Ah, Jesus. What can I say that I haven’t already said? How can I express all this?
Two years ago today, October 22nd, 2018, we lost our sweet little girl, Faith Elisa Gager. She was 17 weeks, 5 days old and weighed 7 ounces. She had my hands and feet. [I’ve always liked my hands especially; at the risk of sounding vain, I have long fingers and pretty fingernails, and I think she would have too.] She was too young for eye color or hair color, but I like to think she would have had blue eyes like both of us. She would’ve probably had lighter-colored, curly hair with some texture to it, since both my husband and I were blonde babies, we both have curly hair, and my husband is 1/4 Black. I wanted her to look like her beautiful daddy. I picked her first name, Faith, for my Grandma, and my husband came up with Elisa on the way home from our 12 week ultrasound.
I have photos; forgive me, I can’t share them. I haven’t looked at them in over a year. The nurse worked so hard to get good photos of Faith at the hospital, and my sister sent me some from her phone as well. We were blessed, pre-COVID, to be able to have support people in the room with us. [I can’t imagine having to lose your baby all alone in the hospital, as I know one of my friends has since the pandemic started. My God, I would die.]
Even if I could look at her pictures, I don’t think I would share them, to be honest. I have friends who have photos of their lost baby, born at exactly Faith’s age, and are able to have one displayed in their house. Everyone does their grieving differently. I am selfish with my photos–Faith was MY baby, and only we get to see her as she was. I both do and don’t apologize for that. This is how I’m grieving. I am Smaug the dragon, except my hoard is photos of my babies and not gold stolen from dwarves who will take 3 movies to get it back. [It’s a good thing I can’t breathe fire because grief will make you TESTY, and I have been TESTY for two years now, it’s been a real laugh riot.]
Faith was our miracle baby. I have Polycystic Ovarian Syndrome, which causes hormone imbalances, weight gain, high cholesterol, and an increased chance of diabetes, heart disease, and certain cancers. It affects my appearance, my moods, and my fertility. Faith was the baby we had hoped for and took three years to actually conceive. She was a complete surprise, and a complete blessing. Her life was the biggest and best thing I had ever done. She lived for just over four months, and she changed our lives forever. She was, and is, our firstborn.

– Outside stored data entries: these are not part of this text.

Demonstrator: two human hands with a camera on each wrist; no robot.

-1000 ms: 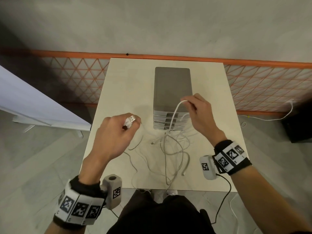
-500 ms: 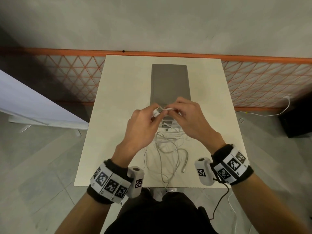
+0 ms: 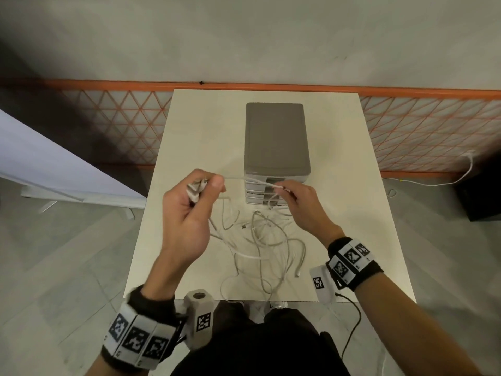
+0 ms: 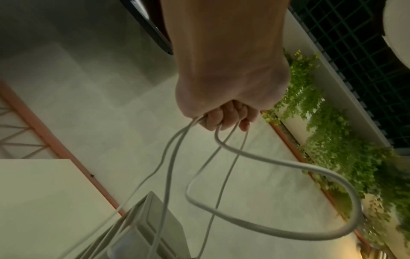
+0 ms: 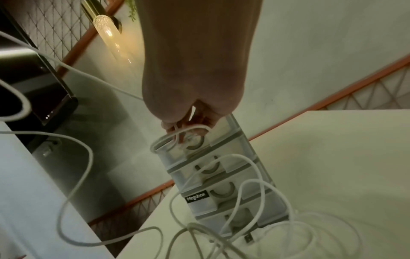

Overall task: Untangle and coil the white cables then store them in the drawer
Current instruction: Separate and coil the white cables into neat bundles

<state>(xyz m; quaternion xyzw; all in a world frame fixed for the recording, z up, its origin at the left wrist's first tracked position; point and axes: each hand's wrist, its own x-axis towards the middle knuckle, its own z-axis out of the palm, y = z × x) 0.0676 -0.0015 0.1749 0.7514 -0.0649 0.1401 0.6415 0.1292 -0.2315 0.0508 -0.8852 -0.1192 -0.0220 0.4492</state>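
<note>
A tangle of white cables [image 3: 260, 240] lies on the cream table [image 3: 189, 126] in front of a small grey drawer unit [image 3: 276, 137]. My left hand [image 3: 198, 191] is raised above the table's left side and grips a few folded turns of one white cable [image 4: 244, 166]. A taut strand [image 3: 238, 178] runs from it to my right hand [image 3: 287, 191], which pinches the cable just in front of the unit's top drawer [image 5: 190, 143]. All the drawers look closed. Loose loops [image 5: 244, 192] hang from both hands down into the tangle.
An orange mesh fence [image 3: 420, 126] runs behind the table below a grey wall. A white board [image 3: 54, 164] leans at the left. A dark box [image 3: 479, 191] with a white lead stands on the floor at the right. My knees are at the table's near edge.
The hands met over the drawer unit, then drew apart. The left hand now holds folded turns of cable at the left, and a strand is stretched between the hands.
</note>
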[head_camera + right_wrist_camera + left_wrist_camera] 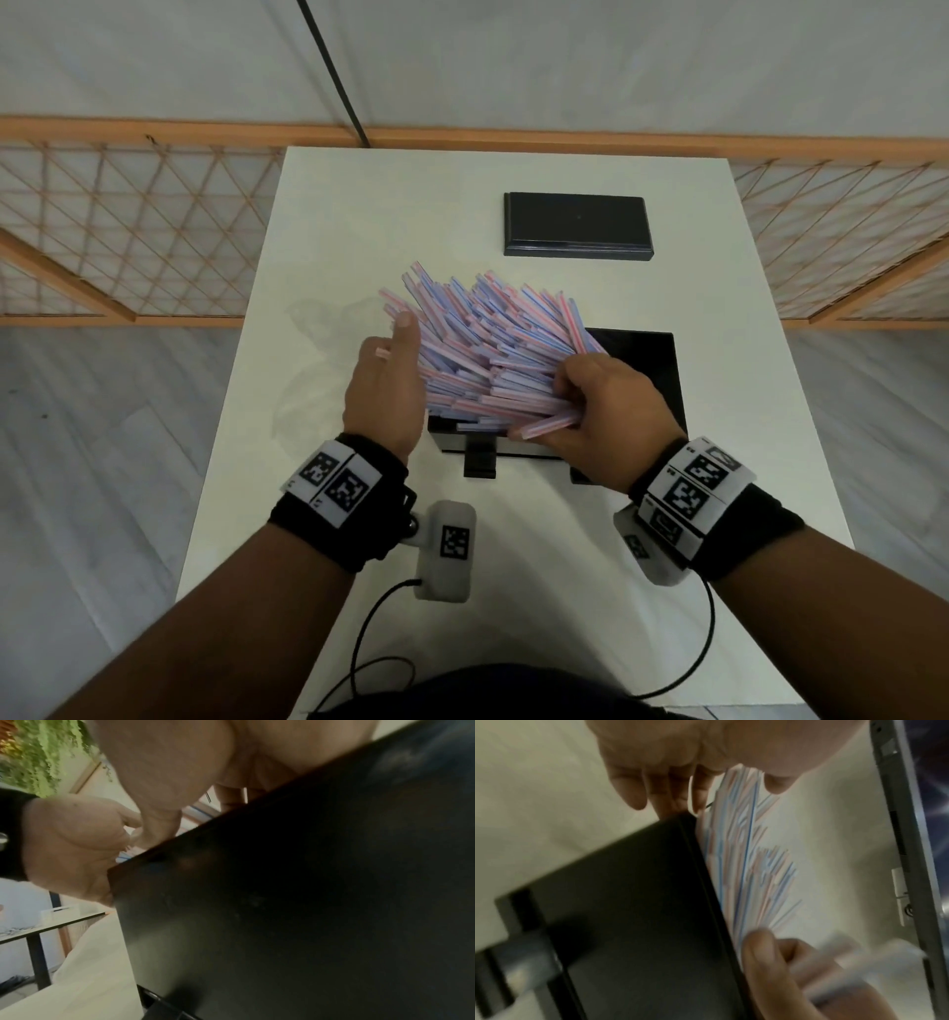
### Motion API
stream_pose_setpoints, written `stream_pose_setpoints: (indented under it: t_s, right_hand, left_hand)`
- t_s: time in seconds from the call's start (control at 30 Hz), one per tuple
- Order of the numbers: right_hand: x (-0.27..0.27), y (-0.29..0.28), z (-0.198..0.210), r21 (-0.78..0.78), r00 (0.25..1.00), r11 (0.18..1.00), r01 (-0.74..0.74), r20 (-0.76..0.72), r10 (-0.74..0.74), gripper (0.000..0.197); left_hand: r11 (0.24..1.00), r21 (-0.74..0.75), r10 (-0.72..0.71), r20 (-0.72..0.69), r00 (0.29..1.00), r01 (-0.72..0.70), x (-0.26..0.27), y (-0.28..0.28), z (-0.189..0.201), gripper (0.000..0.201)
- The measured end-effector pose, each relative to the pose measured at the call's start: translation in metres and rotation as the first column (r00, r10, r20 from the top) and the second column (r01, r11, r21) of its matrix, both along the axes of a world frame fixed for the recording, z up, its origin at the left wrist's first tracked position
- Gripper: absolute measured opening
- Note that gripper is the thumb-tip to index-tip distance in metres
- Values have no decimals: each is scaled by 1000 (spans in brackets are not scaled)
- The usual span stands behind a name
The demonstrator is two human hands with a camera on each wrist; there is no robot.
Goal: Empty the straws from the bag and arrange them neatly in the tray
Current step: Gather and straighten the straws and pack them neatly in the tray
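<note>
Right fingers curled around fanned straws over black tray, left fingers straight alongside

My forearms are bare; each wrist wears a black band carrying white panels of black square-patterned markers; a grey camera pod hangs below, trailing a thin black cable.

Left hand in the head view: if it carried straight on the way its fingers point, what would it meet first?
Probably the straws: the left hand already lies flat along the pile's left side, fingers aimed up-table, so protruding ends come first. Depth is unclear.
</note>
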State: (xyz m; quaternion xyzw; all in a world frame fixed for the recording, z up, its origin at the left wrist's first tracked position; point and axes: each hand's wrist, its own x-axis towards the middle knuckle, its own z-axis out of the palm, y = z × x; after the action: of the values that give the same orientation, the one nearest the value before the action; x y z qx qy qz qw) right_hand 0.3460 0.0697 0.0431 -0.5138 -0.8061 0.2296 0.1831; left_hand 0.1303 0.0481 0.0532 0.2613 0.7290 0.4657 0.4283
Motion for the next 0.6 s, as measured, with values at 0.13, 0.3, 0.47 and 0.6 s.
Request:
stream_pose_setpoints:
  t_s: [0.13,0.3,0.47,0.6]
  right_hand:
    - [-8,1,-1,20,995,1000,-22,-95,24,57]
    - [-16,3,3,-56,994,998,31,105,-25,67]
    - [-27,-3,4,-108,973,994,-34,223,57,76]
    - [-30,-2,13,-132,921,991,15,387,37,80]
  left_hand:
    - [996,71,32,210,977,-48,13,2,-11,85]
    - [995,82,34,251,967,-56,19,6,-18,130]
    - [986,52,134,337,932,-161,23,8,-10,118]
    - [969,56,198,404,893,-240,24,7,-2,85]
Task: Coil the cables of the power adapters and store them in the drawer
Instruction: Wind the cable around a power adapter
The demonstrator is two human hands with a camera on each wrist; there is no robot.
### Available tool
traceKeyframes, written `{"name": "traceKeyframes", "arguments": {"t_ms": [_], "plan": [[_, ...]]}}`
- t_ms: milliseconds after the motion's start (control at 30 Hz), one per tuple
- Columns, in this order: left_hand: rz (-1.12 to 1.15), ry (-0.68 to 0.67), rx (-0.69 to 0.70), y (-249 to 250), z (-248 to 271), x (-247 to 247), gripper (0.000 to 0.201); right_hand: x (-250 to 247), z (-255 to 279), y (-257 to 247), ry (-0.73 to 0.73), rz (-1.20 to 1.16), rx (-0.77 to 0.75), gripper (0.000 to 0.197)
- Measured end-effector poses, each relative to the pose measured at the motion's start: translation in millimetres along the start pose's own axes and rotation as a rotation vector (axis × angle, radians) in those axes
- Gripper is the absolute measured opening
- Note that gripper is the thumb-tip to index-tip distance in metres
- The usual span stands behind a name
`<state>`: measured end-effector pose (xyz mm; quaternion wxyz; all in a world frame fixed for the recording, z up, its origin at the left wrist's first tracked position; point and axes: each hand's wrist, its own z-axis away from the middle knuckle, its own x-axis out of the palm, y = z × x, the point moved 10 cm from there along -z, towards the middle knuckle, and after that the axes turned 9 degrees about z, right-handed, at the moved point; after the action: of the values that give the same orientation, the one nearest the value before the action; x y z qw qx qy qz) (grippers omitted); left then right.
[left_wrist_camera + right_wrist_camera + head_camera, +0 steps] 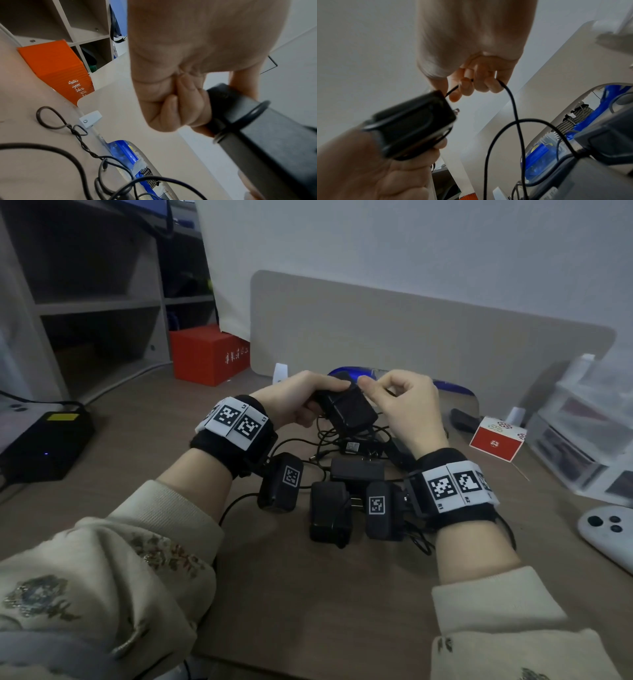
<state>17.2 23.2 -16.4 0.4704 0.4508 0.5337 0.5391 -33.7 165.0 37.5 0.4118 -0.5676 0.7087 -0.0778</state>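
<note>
**Adapter held up, its cable pinched**

From the head view the left hand point(301, 398) grips a black power adapter point(346, 405) above the desk point(308, 594), at the middle of the frame, and the right hand point(404, 409) sits curled just beside it — what it holds is hidden there. The right wrist view fills that in: the right hand's fingertips point(465, 86) pinch the thin black cable point(513, 102) close to the adapter's body, and the cable hangs down in a loop. The left wrist view shows something else — the left fingers curled round the adapter's end, with a turn of cable around the body.

Lower in the head view, more adapters point(329, 511) lie in a tangle of cables on the desk. A red box point(205, 357) stands at upper left. No drawer is identifiable.
</note>
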Motion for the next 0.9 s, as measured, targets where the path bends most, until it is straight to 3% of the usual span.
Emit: {"name": "traceKeyframes", "arguments": {"t_ms": [200, 333, 433, 567, 667, 767, 900], "plan": [[0.159, -0.074, 0.078, 10.4, 5.9, 10.1, 0.023, -1.3, 1.3, -9.6, -0.054, -0.173, -0.044, 0.037], [0.21, -0.097, 0.103, 13.6, 9.0, 13.9, 0.027, 3.2, 2.0, -9.6, -0.094, -0.199, -0.031, 0.044], [0.28, -0.122, 0.122, 14.5, 9.0, 16.4, 0.018, 5.1, 2.6, -9.2, -0.11, -0.271, -0.028, 0.044], [0.393, -0.223, 0.156, 19.8, 11.1, 25.4, 0.016, 11.6, 3.0, -9.1, -0.143, -0.329, -0.004, 0.051], [0.445, -0.302, 0.187, 25.5, 14.0, 35.7, 0.023, 14.7, 1.0, -6.4, -0.142, -0.287, 0.03, 0.029], [0.483, -0.24, 0.242, 32.1, 11.9, 33.8, 0.034, 23.2, 3.1, -4.9, -0.2, -0.235, 0.043, 0.03], [0.361, -0.047, 0.324, 34.5, 2.6, 15.9, 0.039, 32.8, 6.8, -10.8, -0.249, -0.112, -0.015, 0.029]]}}
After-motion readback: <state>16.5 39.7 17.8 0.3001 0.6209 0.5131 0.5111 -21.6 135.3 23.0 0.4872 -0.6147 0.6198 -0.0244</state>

She has been gone two years today. Sometimes, as I do chores or watch TV or do school, I think about how difficult doing all those things would be with a little girl who would be 19 months old right now if she’d lived, and wow, I don’t even care, because even though I’m the queen of avoiding inconvenience I don’t think she would ever be inconvenient to us. She would be chatty, and blue-eyed, and completely, utterly loved. But some things don’t change with death and loss. No matter what, she’s still completely, utterly loved.
Happy birthday, Faithie. Mama and Daddy love you.